Namun, satu sisi lainnya, pada tanggal itu, dia harus mengikhlaskan momen yang seharusnya sangat spesial dalam hidupnya, yakni pernikahannya dengan pujaan hati. ”Rasanya campur aduk semua,” ungkapnya.
Yang berat adalah memberitahukan penundaan jadwal pernikahan itu kepada calon istri dan keluarganya.
Bayu masih ingat saat dirinya menghubungi calon istrinya dengan video call.
”Saat saya hubungi, dia sepertinya sudah merasakan sesuatu,” ujarnya.
Dengan suara bergetar, Bayu memberi tahu soal tanggal kepulangannya yang tertunda dan bersamaan dengan jadwal pernikahannya itu.
Calon istrinya hanya diam. Dia tidak menangis, tapi terlihat amat sedih.
”Saya juga menelepon orang tua calon saya. Mereka bisa menerimanya,” ujarnya.

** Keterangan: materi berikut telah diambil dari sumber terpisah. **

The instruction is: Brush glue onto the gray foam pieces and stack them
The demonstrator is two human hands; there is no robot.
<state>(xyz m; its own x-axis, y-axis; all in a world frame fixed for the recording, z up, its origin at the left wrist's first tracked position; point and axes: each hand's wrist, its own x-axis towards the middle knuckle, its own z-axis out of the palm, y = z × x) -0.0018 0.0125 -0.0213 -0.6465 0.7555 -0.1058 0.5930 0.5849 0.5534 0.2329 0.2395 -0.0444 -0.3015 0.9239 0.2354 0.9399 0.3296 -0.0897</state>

Dengan mundurnya jadwal pernikahan, Bayu harus menanggung sejumlah kerugian.
Down payment (uang muka) gedung dan kateringnya mau tidak mau hangus; berbagai bunga hiasan pernikahan yang dipesan juga mulai layu. Total kerugiannya mencapai Rp 48 juta.
”Tapi, uang bukan hal penting. Yang penting, saya bisa kembali ke Indonesia dalam keadaan sehat walafiat. Saya minta doa kepada semua orang agar pernikahan saya pada 1 April bisa lancar,” ungkapnya dengan lirih.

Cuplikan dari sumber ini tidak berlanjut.